Water Day by Margarita Engle | Illustrated by Olivia Sua | PICTURE BOOK
Water days are busy days,
grateful, laughing,
thirsty days.
A small village no longer has a water supply of its own, but one young girl and her neighbors get by with the help of the water man. When he comes to town, water flows like hope for the whole familia, and everyone rejoices.
ON SALE AUGUST 29
Barely Floating by Lilliam Rivera | MIDDLE GRADE
Natalia De La Cruz Rivera y Santiago, also known as Nat, was swimming neighborhood kids out of their money at the local Inglewood pool when her life changed. The LA Mermaids performed, emerging out of the water with matching sequined swimsuits, and it was then that synchronized swimming stole her heart.
The problem? Her activist mom and professor dad think it's a sport with too much emphasis on looks--on being thin and white. Nat grew up the youngest in a house full of boys, so she knows how to fight for what she wants, often using her anger to fuel her. People often underestimate her swimming skills when they see her stomach rolls, but she knows better than to worry about what people think. Still, she feels more like a submarine than a mermaid, but she wonders if she might be both.
Barely Floating explores what it means to sparkle in your skin, build community with those who lift you up, and keep floating when waters get rough.
A Tall Dark Trouble by Vanessa Montalban | YOUNG ADULT
In contemporary Miami, twins Delfi and Lela are haunted by a family curse that poisons any chance at romantic love. It’s no wonder their mother forbids them from getting involved with magic. When Lela and Delfi receive premonitions of a mysterious killer targeting brujas, however, the sisters must embrace their emerging powers to save innocent lives. Teaming up with their best friend Ethan and brooding detective-in-training Andres, Delfi and Lela set out to catch a murderer on a dangerous hunt that will force them to confront the dark secrets of their family’s past.
Meanwhile, in 1980s Cuba, Anita de Armas whispers to the spirits for mercy—not for herself, but for the victims of her mother’s cult. She’s desperate to rid herself of her power, which manifests as inky shadows and an ability to speak to the dead.
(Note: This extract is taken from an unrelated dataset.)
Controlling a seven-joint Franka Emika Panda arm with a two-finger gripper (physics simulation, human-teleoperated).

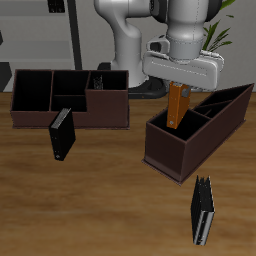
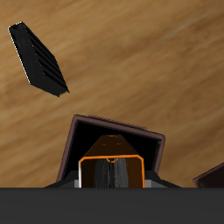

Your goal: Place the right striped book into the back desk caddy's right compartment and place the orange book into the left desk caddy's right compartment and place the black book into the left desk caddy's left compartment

As political tensions rise and Anita’s cult initiation draws near, she must make a decision that could change not only her fate, but the fate of the nation.
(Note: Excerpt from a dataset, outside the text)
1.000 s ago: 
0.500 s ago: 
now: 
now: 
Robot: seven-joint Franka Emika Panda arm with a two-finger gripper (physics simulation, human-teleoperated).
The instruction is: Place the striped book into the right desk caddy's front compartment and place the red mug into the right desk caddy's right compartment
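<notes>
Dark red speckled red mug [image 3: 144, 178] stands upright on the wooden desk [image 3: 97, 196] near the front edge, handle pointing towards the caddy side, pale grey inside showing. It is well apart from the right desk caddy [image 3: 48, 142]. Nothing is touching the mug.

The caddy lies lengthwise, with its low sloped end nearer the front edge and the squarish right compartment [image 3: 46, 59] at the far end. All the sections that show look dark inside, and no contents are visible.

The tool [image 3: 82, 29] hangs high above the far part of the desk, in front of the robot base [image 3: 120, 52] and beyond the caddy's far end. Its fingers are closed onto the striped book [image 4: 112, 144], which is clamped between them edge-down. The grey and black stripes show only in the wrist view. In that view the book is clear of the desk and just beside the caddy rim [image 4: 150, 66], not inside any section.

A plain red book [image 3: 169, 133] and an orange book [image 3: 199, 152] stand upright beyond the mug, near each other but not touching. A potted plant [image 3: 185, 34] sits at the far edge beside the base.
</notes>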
Lela, Delfi, and Anita’s stories intertwine in a thrilling fantasy that spans oceans and generations as each woman steps into her power, refusing to be subdued by any person or curse.
Remembering by Xelena González | Illustrated by Adriana M. Garcia | PICTURE BOOK
A child and their family observe the customs of Día de los Angelitos, one of the ritual celebrations of Día de Muertos, to celebrate the life of their beloved dog who passed away. They build a thoughtful ofrenda to help lead the pet's soul home and help the little one process their grief in this moving reminder that loved ones are never really gone if we take the time to remember them.
Where There Was Fire by John Manuel Arias | ADULT FICTION
Costa Rica, 1968. When a lethal fire erupts at the American Fruit Company’s most lucrative banana plantation burning all evidence of a massive cover-up, and her husband disappears, the future of Teresa’s family is changed forever.
Now, twenty-seven years later, Teresa and her daughter Lyra are picking up the pieces. Lyra wants nothing to do with Teresa, but is desperate to find out what happened to her family that fateful night. Teresa, haunted by a missing husband and the bitter ghost of her mother, Amarga, is unable to reconcile the past. What unfolds is a story of a mother and daughter trying to forgive what they do not yet understand, and the mystery at the heart of one family’s rupture.
Brimming with ancestral spirits, omens, and the anthropomorphic forces of nature, John Manuel Arias weaves a brilliant tapestry of love, loss, secrets, and redemption in Where There Was Fire.